In January our land is usually covered in a foot of snow, but this year we have seen a lot of rain and temperatures hovering right around the freezing point. This is the year that I learned how to put snow chains on my tires in order to navigate the iced-over hilly roads near us. We stay home as much as possible when conditions become severe, but when our country driveway looks like an ice-skating rink for a week it's nice to have the option to throw some chains on the tires, kick in the 4-wheel drive, and venture out. Also, I have a job now, so it's helpful if I show up when I'm supposed to. :)

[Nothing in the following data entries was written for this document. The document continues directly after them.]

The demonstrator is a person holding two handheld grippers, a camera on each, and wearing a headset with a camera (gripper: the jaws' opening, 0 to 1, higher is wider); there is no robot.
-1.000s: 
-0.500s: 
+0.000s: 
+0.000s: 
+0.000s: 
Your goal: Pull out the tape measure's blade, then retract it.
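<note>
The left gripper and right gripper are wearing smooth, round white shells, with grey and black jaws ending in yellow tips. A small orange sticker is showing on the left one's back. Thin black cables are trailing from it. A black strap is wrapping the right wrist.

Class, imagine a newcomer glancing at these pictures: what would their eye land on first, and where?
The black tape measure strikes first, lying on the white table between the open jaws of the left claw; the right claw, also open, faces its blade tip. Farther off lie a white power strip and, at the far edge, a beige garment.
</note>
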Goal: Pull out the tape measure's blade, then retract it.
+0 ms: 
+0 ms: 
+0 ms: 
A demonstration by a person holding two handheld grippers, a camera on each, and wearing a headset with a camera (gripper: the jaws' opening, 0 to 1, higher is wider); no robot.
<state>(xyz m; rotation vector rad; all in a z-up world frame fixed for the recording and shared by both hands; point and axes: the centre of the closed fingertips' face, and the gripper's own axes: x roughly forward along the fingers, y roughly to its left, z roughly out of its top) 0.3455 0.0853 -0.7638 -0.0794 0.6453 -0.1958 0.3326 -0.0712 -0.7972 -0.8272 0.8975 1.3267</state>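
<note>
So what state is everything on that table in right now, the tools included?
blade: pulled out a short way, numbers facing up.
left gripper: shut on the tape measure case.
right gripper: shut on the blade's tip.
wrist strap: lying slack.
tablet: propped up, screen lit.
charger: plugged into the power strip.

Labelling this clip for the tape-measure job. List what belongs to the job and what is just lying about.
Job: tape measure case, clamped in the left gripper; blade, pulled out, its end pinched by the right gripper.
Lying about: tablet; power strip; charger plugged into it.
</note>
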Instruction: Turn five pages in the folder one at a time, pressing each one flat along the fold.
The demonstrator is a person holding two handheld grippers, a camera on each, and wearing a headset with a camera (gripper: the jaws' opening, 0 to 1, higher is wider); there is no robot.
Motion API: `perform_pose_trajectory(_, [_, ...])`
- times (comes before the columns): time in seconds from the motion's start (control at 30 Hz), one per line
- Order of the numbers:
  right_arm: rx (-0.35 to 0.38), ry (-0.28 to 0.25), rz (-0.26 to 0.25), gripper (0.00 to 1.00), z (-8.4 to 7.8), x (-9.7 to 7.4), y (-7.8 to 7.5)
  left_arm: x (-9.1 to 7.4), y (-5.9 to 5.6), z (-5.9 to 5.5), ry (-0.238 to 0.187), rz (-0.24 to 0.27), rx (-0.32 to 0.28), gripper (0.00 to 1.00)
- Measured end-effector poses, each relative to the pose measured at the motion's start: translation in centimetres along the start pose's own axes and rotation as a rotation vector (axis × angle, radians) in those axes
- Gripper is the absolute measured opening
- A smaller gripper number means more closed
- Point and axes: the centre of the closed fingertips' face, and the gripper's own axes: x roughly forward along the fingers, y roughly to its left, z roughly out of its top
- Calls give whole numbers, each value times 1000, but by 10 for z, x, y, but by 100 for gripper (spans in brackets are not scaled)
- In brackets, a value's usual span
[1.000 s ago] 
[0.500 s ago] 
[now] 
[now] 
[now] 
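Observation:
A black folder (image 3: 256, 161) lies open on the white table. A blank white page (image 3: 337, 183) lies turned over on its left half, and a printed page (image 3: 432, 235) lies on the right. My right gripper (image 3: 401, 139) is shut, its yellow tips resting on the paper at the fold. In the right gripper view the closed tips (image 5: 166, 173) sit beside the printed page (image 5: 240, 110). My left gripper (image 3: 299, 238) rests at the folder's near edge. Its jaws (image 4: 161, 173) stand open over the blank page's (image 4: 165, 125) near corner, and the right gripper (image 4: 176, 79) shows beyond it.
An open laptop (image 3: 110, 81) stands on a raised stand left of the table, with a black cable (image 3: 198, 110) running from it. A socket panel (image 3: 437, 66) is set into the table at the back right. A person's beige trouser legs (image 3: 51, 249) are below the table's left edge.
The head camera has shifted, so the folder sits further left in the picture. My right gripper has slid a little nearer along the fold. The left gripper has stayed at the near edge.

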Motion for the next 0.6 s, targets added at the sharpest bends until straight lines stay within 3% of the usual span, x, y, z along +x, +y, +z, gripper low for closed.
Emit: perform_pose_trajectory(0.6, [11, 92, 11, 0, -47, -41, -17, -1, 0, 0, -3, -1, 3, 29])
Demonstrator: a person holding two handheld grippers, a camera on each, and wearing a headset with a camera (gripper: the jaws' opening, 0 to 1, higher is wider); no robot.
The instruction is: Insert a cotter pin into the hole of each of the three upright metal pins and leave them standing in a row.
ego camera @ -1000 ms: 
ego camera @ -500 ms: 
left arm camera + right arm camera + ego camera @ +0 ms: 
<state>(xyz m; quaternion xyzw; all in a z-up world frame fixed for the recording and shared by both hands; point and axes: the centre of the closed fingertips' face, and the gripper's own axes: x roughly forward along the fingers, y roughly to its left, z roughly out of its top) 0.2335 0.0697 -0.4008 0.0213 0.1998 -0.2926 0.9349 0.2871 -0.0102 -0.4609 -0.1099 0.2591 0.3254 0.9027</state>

I recently started as the new part-time library assistant in a beautiful, little 100+ year old library. I work a few afternoons a week and, so far, it is fitting in well with our homeschooling. I'm feeling so grateful that my husband mostly works from home and that his job (as a software developer) allows him to be flexible.
In order to make the roads passable, the local road crews sprinkle a mixture of salt and sand on the hills and curves. The girls and I were discussing how the sand provides some traction and the salt functions to lower the freezing temperature of the ice when I remembered a simple looking ice experiment that I had bookmarked ages ago. That evening I stuck some bowls full of water outside to freeze overnight. I was glad that I din't have to mess around with bowls of water in the freezer. Knowing my luck, they would have found a way to get tipped over before they froze.
This was a fun way to learn a little more about why they spread salt on icy roads. And it was pretty. I love it when things work out like that.